Bankenrettungsfonds SoFFin will nichts von Milliardenverlusten wissen

Der Bankenrettungsfonds SoFFin hat einen Bericht über einen Milliardenverlust in diesem Jahr zurückgewiesen. Meldungen über einen erneuten Fehlbetrag wegen hoher Abschreibungen auf die Kapitalhilfen für die WestLB seien falsch, erklärte die Behörde am Freitag.

Die "Bild"-Zeitung hatte berichtet, der Verlust werde bei fast drei Milliarden Euro liegen. Das Blatt beruft sich dabei auf Schätzungen von Mitgliedern des parlamentarischen Kontrollgremiums des SoFFin.

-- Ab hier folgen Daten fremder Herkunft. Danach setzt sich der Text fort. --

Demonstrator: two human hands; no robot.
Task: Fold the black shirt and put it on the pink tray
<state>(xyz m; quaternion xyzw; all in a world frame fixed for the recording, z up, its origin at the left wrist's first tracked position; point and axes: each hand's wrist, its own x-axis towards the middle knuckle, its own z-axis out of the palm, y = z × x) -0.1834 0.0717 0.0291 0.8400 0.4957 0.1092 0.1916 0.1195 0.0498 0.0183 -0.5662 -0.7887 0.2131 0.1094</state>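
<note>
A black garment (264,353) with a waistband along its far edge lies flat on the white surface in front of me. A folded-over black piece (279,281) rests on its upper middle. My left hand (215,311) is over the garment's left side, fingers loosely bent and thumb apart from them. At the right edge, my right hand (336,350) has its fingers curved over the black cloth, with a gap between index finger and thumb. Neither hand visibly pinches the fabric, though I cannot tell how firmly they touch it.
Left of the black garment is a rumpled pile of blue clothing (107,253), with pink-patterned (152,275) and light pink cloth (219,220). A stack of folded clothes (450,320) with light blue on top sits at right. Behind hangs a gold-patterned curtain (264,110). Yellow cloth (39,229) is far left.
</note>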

Nach Angaben des Fonds, mit dem der Bund in der Finanzkrise einige Banken gerettet hat, summiert sich der Verlust infolge von Wertberichtigungen per Ende September auf 900 Millionen Euro. Der gesamte Fehlbetrag seit Gründung betrage 23 Milliarden Euro. "Wieviel davon in der Endabrechnung bleibt, ist offen", erklärte SoFFin-Chef Christopher Pleister. "Wir arbeiten mit allen Kräften daran, den aufgelaufenen Fehlbetrag zu verringern."